Aim of the exercise
Would you reproduce the listing exactly, leaving nothing out?

Data provided
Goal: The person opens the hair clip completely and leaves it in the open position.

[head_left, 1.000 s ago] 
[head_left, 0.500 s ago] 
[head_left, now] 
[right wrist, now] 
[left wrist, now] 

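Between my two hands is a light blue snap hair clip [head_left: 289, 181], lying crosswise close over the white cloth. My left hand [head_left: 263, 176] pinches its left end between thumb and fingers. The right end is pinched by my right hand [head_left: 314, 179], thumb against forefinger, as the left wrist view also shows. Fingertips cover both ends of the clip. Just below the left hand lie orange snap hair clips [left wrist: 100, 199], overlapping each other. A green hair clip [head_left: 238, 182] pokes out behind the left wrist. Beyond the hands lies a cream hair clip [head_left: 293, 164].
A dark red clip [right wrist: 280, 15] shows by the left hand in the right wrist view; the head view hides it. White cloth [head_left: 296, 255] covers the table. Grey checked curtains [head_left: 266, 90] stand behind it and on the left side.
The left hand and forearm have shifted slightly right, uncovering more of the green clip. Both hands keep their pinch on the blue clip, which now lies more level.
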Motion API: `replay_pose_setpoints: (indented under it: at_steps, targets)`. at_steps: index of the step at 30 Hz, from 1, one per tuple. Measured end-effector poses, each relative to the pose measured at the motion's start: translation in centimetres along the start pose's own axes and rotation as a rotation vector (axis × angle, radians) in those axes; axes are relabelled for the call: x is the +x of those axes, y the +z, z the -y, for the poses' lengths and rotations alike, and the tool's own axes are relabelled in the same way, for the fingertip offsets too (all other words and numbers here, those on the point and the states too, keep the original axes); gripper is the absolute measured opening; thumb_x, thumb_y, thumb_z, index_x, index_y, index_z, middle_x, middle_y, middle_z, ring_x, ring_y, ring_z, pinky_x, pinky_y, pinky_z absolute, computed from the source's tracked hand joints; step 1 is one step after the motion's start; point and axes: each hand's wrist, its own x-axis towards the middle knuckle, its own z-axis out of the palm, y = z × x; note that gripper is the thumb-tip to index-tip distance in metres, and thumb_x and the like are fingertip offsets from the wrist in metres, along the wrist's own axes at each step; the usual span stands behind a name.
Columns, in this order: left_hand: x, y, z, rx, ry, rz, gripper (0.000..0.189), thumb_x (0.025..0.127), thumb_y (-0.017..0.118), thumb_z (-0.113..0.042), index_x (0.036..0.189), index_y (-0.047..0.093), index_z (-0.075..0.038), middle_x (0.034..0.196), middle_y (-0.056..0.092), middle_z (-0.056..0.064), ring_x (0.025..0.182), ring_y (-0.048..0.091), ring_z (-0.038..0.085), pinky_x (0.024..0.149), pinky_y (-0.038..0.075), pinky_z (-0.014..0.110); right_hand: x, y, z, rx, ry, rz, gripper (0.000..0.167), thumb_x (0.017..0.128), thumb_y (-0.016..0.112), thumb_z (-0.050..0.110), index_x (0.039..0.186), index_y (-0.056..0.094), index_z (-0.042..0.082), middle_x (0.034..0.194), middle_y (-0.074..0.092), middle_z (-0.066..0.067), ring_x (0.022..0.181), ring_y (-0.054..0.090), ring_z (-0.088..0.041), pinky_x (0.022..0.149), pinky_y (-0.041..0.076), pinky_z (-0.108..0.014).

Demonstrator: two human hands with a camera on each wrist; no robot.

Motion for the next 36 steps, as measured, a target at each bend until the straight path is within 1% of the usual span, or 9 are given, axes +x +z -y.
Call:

Output of the exercise
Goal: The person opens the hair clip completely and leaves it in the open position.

[head_left, 1.000 s ago] 
[head_left, 0.500 s ago] 
[head_left, now] 
[right wrist, now] 
[left wrist, now] 

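Between my two hands is a light blue snap hair clip [head_left: 289, 181], lying crosswise close over the white cloth. My left hand [head_left: 263, 176] pinches its left end between thumb and fingers. The right end is pinched by my right hand [head_left: 314, 179], thumb against forefinger, as the left wrist view also shows. Fingertips cover both ends of the clip. Just below the left hand lie orange snap hair clips [left wrist: 100, 199], overlapping each other. A green hair clip [head_left: 238, 182] pokes out behind the left wrist. Beyond the hands lies a cream hair clip [head_left: 293, 164].
A dark red clip [right wrist: 280, 15] shows by the left hand in the right wrist view; the head view hides it. White cloth [head_left: 296, 255] covers the table. Grey checked curtains [head_left: 266, 90] stand behind it and on the left side.
The left hand and forearm have shifted slightly right, uncovering more of the green clip. Both hands keep their pinch on the blue clip, which now lies more level.
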Motion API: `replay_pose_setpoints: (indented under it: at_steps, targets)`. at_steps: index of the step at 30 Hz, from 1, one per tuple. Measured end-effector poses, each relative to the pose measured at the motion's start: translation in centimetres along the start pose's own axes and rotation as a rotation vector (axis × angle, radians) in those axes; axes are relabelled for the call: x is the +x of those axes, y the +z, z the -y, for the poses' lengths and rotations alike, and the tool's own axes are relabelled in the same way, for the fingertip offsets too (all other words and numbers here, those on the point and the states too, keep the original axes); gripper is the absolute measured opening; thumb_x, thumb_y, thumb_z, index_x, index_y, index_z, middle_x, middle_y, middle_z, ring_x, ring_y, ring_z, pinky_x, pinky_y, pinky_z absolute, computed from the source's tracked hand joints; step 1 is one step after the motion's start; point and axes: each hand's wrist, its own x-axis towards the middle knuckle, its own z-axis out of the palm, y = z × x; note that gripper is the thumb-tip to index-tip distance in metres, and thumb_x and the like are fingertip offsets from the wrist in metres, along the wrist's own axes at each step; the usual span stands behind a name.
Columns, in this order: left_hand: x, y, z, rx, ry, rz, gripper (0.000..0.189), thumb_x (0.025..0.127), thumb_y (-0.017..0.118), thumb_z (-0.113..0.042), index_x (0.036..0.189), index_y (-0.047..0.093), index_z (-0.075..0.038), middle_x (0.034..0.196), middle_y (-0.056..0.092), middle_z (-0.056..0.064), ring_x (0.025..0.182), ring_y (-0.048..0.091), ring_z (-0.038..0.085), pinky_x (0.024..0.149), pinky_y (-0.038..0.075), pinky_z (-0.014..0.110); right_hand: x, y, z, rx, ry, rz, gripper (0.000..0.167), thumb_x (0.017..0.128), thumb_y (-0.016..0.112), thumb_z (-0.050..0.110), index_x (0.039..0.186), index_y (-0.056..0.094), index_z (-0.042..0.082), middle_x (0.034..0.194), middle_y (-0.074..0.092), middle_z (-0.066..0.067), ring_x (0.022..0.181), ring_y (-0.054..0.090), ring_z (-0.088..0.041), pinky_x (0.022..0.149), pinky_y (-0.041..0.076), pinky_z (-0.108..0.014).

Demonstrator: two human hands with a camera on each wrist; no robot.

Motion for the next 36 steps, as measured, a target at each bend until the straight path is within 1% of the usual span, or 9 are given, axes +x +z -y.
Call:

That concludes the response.